▶ Goal of the exercise: Pull out every line below that holds the word "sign".

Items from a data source

● ● ● ● ●

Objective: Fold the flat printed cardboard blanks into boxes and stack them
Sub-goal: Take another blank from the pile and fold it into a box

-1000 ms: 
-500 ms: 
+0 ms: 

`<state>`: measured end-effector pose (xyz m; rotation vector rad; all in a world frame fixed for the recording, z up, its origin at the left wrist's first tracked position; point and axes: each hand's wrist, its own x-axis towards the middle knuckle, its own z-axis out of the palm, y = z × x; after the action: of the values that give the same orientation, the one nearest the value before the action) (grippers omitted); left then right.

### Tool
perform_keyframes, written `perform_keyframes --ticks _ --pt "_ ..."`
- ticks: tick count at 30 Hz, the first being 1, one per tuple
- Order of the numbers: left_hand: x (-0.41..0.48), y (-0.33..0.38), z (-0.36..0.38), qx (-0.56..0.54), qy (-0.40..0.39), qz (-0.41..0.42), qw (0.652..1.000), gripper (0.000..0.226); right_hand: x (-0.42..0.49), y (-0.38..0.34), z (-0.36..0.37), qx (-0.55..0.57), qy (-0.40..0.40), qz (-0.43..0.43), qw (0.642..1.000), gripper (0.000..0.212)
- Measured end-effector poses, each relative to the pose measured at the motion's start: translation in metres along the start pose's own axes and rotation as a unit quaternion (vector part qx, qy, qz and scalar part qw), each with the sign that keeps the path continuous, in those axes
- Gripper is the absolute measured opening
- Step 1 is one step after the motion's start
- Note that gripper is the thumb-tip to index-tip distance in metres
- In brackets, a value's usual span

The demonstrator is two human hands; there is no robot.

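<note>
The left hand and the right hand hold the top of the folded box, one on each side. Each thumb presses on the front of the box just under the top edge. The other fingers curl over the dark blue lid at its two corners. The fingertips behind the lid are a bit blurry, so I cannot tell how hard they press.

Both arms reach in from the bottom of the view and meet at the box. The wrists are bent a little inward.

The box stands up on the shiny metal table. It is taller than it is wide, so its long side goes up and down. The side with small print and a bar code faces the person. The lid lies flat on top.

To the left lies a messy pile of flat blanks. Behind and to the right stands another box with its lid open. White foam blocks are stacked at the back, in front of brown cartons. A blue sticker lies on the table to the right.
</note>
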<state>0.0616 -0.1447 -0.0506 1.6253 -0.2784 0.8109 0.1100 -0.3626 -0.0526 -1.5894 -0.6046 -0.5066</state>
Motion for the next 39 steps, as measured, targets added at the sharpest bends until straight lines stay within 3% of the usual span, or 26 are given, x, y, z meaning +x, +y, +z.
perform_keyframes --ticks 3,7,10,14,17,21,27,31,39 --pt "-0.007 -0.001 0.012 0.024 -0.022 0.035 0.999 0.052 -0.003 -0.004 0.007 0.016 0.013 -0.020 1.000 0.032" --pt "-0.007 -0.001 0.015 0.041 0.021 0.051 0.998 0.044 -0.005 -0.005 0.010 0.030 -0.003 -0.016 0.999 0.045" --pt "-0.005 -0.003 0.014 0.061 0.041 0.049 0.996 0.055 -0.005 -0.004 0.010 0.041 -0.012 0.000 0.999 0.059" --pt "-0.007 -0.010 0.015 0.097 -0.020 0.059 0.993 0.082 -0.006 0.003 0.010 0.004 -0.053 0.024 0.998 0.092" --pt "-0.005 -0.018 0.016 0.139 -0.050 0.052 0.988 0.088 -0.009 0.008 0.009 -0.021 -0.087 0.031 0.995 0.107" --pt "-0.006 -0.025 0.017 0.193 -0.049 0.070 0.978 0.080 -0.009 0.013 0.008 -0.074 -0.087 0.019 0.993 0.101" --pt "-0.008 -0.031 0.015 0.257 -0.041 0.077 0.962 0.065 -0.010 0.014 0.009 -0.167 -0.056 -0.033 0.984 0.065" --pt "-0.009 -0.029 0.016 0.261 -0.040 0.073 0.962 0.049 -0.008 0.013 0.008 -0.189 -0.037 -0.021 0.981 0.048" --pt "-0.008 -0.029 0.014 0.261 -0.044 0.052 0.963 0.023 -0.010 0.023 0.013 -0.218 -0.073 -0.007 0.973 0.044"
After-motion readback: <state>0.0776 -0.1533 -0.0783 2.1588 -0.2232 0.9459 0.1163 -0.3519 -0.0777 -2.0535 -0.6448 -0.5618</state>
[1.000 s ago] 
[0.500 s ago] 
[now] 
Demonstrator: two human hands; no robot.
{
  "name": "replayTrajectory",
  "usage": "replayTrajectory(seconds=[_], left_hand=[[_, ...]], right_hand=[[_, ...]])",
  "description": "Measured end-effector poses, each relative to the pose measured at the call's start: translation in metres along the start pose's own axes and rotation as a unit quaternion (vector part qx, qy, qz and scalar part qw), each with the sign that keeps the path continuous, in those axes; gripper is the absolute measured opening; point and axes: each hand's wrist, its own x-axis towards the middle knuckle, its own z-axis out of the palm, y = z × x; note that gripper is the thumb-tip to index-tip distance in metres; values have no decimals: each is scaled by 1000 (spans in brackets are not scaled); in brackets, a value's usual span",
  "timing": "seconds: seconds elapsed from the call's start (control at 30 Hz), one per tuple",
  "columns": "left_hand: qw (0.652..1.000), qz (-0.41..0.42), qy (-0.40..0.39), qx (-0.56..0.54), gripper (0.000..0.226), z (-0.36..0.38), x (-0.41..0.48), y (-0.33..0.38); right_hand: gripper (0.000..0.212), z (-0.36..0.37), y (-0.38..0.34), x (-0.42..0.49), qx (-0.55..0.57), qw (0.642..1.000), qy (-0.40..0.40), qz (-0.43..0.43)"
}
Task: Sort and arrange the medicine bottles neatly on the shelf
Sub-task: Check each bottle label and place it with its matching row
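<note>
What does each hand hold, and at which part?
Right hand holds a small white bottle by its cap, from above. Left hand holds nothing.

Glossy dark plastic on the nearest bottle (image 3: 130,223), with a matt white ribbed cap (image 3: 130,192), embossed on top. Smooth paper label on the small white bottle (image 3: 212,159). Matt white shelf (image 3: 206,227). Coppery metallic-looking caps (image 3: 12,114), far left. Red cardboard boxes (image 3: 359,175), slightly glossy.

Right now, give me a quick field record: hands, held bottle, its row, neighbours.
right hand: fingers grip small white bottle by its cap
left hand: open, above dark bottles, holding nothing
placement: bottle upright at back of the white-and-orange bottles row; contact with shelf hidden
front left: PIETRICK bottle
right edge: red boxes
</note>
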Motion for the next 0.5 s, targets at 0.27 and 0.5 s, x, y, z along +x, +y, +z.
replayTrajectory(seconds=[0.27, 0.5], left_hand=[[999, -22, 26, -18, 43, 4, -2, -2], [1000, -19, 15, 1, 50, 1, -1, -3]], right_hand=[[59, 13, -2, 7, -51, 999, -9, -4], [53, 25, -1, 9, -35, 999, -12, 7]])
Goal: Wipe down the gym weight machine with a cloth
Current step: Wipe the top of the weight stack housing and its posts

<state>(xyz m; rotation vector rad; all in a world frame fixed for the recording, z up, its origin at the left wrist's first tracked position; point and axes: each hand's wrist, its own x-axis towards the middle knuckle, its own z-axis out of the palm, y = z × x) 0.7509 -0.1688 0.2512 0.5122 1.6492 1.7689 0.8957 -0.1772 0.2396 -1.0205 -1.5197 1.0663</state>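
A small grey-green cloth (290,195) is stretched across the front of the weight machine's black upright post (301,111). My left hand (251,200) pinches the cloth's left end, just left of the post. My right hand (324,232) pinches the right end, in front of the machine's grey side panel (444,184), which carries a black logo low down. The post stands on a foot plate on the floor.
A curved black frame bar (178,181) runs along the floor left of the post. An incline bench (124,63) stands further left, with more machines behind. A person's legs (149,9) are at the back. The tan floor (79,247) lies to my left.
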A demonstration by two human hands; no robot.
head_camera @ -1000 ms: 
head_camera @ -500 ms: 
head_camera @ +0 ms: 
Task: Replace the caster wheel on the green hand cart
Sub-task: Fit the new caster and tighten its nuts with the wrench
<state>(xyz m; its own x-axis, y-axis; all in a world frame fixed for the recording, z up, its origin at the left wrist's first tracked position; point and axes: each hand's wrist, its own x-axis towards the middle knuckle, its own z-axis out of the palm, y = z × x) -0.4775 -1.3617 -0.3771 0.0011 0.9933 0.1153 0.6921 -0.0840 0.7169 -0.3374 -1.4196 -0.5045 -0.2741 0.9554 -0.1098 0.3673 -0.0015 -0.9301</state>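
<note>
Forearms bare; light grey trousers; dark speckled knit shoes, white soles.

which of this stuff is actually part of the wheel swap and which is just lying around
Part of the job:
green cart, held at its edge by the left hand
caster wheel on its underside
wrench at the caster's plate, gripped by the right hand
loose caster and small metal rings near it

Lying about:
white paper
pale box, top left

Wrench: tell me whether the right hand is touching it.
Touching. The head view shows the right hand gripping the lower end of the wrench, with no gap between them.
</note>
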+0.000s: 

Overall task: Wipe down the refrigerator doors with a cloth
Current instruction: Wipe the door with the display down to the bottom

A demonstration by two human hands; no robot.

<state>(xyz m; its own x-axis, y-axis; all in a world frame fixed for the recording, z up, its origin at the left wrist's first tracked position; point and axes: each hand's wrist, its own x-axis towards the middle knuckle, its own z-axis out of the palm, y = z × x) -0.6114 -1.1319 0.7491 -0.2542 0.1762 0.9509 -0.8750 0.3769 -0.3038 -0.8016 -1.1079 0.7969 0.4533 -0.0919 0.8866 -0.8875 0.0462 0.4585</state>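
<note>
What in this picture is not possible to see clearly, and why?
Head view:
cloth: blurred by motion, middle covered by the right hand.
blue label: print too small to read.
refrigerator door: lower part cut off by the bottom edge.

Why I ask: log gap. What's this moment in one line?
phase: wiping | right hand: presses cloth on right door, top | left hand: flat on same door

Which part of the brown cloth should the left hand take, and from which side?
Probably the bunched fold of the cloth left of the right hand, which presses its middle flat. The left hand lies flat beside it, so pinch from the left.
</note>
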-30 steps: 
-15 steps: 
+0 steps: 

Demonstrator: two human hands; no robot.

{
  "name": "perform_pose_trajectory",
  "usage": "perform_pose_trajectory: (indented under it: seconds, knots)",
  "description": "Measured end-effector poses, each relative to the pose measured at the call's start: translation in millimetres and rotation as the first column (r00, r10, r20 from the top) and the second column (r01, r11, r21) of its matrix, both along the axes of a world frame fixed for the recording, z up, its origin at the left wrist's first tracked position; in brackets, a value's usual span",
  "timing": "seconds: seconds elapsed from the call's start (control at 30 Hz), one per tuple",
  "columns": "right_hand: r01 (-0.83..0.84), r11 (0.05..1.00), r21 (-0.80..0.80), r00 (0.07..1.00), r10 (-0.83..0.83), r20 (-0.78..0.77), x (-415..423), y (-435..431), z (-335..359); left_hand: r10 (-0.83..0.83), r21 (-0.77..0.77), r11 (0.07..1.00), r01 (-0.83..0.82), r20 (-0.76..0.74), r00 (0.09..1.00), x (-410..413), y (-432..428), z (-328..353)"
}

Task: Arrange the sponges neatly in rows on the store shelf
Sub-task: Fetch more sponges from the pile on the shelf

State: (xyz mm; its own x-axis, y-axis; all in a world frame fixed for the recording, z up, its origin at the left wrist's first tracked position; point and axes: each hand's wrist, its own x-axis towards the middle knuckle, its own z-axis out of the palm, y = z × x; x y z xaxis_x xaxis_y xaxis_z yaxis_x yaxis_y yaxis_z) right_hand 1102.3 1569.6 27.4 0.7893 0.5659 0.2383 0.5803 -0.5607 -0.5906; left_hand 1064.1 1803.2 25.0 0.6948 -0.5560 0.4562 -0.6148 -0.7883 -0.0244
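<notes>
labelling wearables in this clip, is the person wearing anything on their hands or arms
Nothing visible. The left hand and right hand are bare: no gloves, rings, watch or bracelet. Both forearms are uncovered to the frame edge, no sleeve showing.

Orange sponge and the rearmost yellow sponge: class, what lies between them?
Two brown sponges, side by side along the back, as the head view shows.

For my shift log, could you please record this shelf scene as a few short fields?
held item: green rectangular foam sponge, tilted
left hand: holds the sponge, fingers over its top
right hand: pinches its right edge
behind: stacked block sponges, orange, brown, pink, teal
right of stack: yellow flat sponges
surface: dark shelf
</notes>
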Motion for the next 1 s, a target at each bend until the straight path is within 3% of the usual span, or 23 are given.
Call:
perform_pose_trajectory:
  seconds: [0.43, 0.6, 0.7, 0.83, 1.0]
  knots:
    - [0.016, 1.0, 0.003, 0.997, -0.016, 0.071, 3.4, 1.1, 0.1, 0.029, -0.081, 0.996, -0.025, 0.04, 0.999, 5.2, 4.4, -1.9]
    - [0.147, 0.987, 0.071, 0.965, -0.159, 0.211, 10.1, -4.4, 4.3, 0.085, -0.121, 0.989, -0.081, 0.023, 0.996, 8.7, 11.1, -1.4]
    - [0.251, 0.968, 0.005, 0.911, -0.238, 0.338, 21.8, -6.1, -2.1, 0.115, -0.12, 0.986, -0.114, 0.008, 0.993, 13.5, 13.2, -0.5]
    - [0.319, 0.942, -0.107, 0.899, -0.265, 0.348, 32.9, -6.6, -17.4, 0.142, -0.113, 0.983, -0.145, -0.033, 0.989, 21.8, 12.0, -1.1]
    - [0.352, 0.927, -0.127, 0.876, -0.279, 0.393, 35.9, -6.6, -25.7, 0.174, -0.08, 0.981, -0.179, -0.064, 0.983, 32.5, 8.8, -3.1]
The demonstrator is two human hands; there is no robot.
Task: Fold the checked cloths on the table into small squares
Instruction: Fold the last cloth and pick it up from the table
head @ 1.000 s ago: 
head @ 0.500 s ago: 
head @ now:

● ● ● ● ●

▶ Written solution:
- Measured end-effector poses, each relative to the pose measured at the motion's start: translation in metres along the start pose's own axes and rotation as a unit quaternion (vector part qx, qy, qz and scalar part qw), each with the sign that keeps the path continuous, in those axes
  "description": "Measured end-effector poses, each relative to the pose measured at the call's start: translation in metres along the start pose's own axes and rotation as a unit quaternion (vector part qx, qy, qz and scalar part qw), each with the sign that keeps the path continuous, in those axes; gripper is the absolute measured opening; point and axes: each hand's wrist, its own x-axis towards the middle knuckle, its own z-axis out of the palm, y = z × x; note that gripper is the thumb-tip to index-tip distance in metres; values have no decimals: each is scaled by 1000 (spans in brackets are not scaled); in brackets, a value's usual span",

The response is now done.